ASSIGNED TASK
Among the lines below, count those with "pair". Give the total alone.

DATA LISTING
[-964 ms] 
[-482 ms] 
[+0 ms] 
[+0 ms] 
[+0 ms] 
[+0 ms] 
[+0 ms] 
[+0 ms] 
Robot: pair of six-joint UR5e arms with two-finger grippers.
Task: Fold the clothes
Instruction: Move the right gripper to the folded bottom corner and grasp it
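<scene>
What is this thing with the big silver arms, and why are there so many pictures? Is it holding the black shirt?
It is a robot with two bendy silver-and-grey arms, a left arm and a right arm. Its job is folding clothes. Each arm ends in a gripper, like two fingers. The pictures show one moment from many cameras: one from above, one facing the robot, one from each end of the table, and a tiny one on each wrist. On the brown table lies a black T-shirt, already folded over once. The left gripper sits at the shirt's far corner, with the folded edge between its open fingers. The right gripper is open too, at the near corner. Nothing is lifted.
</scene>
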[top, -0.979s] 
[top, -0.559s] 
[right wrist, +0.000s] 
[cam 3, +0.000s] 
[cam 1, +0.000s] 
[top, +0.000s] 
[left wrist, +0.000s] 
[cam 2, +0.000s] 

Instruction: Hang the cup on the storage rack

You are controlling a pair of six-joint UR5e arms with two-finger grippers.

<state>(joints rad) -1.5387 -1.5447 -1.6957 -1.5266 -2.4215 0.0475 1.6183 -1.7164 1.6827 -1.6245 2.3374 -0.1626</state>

OUTPUT BELOW
2